Your several-paragraph-long post is well structured, so that in itself shows you are capable of structuring a short story.  Without looking, my guess is that you are referring to a type of writing which is not actually a story as a story; this is something bound to irritate writers.  The root of that problem might be that you don't know the definition of what a story is, or what a story's structure is supposed to look like.  This is not too surprising if you were always struggling with the mechanics of writing in school and were in basic or remedial classes that didn't spend much time on fiction.  If you wanted to, it would not be too difficult to learn some basic theory of storytelling and structure of fiction.  Vocabulary is not actually very important, you can tell perfectly good stories without big or obscure words.  But the question is do you want to take up a hobby that's such an annoying struggle as far as proofreading goes?


----------



## FlynnCoyote (Dec 31, 2011)

Everything that needs saying has been said. All opinions have a degree of validity, but in the end you need to ask yourself who you want to please more. The first answer should always be yourself, so if you're happy with what you do then there is no need to change. If you actively want to improve, then it becomes time to listen to advice. 

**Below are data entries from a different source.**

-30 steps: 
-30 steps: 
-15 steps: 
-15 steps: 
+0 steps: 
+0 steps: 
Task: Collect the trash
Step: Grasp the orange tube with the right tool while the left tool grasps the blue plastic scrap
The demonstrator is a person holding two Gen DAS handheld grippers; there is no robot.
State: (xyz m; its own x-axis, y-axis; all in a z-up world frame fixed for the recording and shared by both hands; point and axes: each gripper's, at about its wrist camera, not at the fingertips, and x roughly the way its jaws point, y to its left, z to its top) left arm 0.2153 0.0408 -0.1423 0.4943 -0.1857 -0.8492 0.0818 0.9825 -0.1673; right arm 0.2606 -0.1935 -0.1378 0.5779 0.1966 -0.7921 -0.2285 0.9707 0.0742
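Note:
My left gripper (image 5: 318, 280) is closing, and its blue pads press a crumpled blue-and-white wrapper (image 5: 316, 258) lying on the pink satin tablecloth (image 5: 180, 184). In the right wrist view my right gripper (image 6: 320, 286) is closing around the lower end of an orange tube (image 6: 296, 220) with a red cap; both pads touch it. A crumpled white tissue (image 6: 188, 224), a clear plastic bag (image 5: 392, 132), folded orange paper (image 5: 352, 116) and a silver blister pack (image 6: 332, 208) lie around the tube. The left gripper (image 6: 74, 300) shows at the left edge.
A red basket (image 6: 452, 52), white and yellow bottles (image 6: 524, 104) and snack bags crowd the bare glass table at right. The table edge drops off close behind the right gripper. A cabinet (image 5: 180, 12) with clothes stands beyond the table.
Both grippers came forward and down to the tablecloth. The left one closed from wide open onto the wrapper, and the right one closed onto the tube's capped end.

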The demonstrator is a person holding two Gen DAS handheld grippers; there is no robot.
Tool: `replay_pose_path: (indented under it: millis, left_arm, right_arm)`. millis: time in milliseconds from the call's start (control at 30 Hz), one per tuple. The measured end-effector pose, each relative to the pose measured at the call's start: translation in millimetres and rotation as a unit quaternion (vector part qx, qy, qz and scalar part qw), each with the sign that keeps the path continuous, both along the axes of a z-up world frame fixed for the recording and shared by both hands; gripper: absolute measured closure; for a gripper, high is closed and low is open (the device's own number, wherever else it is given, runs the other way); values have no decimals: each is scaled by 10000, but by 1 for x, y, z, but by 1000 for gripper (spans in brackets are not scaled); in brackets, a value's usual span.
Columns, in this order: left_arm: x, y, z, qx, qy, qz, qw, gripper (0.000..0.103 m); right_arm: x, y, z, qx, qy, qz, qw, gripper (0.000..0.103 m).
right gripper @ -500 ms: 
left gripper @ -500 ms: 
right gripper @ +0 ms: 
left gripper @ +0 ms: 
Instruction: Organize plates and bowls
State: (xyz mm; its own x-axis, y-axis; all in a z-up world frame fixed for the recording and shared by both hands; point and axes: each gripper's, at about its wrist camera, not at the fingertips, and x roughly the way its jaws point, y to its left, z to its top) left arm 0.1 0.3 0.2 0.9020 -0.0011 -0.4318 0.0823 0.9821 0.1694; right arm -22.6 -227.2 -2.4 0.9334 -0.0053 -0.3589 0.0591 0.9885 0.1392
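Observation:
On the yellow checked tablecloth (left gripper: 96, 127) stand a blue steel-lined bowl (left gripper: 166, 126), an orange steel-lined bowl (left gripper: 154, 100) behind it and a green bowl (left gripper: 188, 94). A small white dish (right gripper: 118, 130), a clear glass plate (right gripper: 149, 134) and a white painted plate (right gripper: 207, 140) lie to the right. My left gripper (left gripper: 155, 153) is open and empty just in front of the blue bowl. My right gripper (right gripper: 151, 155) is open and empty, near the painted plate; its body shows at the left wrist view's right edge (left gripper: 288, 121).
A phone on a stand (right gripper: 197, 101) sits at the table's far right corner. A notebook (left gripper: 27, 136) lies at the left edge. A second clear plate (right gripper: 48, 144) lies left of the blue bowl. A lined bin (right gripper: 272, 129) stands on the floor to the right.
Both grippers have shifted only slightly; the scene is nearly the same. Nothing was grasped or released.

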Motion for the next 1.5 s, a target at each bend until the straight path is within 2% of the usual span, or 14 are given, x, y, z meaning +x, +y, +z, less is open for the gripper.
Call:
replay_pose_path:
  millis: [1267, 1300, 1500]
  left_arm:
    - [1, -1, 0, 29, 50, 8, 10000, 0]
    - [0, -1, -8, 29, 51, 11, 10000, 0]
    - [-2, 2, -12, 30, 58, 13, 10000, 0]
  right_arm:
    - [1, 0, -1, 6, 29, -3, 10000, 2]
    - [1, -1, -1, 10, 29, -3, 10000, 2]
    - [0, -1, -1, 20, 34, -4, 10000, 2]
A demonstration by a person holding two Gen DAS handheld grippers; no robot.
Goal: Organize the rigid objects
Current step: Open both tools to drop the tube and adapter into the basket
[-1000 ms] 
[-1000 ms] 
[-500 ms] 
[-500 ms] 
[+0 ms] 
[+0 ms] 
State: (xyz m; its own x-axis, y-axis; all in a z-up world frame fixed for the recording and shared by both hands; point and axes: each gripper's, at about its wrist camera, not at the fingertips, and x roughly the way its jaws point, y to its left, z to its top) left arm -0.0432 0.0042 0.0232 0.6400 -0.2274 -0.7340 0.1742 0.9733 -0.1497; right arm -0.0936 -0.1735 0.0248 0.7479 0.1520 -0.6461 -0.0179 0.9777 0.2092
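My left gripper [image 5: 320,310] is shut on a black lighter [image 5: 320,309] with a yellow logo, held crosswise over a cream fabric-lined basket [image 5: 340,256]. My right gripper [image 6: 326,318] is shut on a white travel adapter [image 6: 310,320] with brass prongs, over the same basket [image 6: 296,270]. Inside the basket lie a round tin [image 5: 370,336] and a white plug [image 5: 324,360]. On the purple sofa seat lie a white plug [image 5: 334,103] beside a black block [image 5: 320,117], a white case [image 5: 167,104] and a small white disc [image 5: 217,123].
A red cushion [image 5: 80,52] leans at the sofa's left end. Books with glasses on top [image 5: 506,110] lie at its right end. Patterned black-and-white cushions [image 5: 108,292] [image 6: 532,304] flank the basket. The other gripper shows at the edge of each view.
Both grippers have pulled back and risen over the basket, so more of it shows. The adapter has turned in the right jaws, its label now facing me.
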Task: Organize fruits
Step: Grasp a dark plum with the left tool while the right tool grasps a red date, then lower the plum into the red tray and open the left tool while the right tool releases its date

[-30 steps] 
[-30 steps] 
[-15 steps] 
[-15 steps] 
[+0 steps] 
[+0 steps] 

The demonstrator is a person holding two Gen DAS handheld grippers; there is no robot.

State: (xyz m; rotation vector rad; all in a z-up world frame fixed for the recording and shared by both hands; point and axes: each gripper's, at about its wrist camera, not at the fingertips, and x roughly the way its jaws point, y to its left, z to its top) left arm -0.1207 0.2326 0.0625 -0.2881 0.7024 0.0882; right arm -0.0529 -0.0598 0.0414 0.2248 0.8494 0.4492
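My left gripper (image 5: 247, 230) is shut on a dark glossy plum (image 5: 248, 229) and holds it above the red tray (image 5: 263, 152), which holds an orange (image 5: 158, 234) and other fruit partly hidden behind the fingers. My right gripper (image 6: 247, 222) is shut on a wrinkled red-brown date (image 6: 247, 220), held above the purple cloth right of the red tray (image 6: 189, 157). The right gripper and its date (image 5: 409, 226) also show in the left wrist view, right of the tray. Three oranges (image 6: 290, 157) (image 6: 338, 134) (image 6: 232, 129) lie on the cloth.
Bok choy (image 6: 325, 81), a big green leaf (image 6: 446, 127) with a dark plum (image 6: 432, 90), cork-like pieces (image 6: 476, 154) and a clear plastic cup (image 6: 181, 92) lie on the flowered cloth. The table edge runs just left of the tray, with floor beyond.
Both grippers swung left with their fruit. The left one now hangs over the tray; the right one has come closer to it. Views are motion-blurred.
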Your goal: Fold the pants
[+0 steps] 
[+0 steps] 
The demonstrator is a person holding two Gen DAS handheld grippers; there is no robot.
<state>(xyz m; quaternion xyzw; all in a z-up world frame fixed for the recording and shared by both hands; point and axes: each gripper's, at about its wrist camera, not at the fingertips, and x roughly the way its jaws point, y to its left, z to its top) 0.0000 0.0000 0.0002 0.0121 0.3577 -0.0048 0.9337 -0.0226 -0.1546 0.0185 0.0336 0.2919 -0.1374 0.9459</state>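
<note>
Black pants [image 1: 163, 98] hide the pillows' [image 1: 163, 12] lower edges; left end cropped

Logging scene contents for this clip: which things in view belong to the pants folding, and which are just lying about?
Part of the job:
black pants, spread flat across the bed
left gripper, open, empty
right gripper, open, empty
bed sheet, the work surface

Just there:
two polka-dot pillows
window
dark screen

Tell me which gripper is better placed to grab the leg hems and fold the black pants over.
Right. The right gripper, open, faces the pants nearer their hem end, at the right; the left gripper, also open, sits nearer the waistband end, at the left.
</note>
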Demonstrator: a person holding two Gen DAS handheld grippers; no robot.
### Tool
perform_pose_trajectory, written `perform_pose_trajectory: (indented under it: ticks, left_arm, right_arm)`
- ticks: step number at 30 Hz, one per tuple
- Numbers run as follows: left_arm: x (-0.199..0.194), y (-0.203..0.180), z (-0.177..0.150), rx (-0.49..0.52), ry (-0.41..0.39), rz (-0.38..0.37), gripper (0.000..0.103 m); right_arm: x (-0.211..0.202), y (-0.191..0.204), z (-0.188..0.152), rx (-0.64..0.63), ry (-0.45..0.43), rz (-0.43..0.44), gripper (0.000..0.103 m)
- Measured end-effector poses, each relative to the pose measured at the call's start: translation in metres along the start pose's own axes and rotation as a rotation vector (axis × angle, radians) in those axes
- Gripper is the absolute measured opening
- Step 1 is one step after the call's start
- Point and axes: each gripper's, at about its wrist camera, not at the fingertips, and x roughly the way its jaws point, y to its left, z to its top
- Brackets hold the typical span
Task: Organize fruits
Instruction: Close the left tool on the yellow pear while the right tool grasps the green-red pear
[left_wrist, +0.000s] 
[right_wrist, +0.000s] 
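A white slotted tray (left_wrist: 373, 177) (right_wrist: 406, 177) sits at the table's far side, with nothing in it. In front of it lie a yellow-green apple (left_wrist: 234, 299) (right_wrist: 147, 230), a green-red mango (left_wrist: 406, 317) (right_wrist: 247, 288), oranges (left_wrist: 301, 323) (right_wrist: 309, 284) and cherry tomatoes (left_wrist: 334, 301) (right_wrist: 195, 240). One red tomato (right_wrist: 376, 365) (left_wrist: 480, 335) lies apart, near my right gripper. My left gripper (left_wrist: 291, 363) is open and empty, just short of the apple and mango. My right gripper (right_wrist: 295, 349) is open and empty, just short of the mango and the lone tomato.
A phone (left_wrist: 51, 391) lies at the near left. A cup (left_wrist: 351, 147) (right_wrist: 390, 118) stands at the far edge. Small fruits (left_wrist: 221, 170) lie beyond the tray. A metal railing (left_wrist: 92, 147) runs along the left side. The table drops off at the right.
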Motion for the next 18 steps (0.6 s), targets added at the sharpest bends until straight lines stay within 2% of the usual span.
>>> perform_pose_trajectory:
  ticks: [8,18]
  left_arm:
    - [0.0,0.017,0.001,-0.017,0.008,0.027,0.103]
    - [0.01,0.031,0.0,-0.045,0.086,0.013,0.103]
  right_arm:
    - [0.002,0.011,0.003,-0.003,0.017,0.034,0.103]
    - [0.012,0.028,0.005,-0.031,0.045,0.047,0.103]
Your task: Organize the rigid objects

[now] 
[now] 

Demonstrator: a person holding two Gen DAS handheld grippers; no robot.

So with that, if you do decide you want help, look me up.


----------



## ADF (Dec 31, 2011)

Thank you for the supportive responses.

The problem I have is a lot of what I write tends to flow from what feels and sounds right in my head. Implementing academically correct rules during the process requires juggling writing techniques like "show don't tell" and what feels right to me, which can end up a jumble of the rules and how I think it should sound. I tend to write in spurts with months of burn out between, so I end up forgetting a lot of the writing techniques I learned last time and just going back to what feels right. The people that like my work don't seem to mind the way I write, but again; it's not accurate for a proper writing style that full time furry writers take seriously.

I'll keep writing when the creative juices are there and see if I can improve things. I just don't know how I'm going to improve the the way serious writers would like to see; when it doesn't come instinctively like my usual writing style.


----------



## Ad Hoc (Dec 31, 2011)

ADF said:


> Thank you for the supportive responses.
> 
> The problem I have is a lot of what I write tends to flow from what feels and sounds right in my head. Implementing academically correct rules during the process requires juggling writing techniques like "show don't tell" and what feels right to me, which can end up a jumble of the rules and how I think it should sound. I tend to write in spurts with months of burn out between, so I end up forgetting a lot of the writing techniques I learned last time and just going back to what feels right. The people that like my work don't seem to mind the way I write, but again; it's not accurate for a proper writing style that full time furry writers take seriously.
> 
> I'll keep writing when the creative juices are there and see if I can improve things. I just don't know how I'm going to improve the the way serious writers would like to see; when it doesn't come instinctively like my usual writing style.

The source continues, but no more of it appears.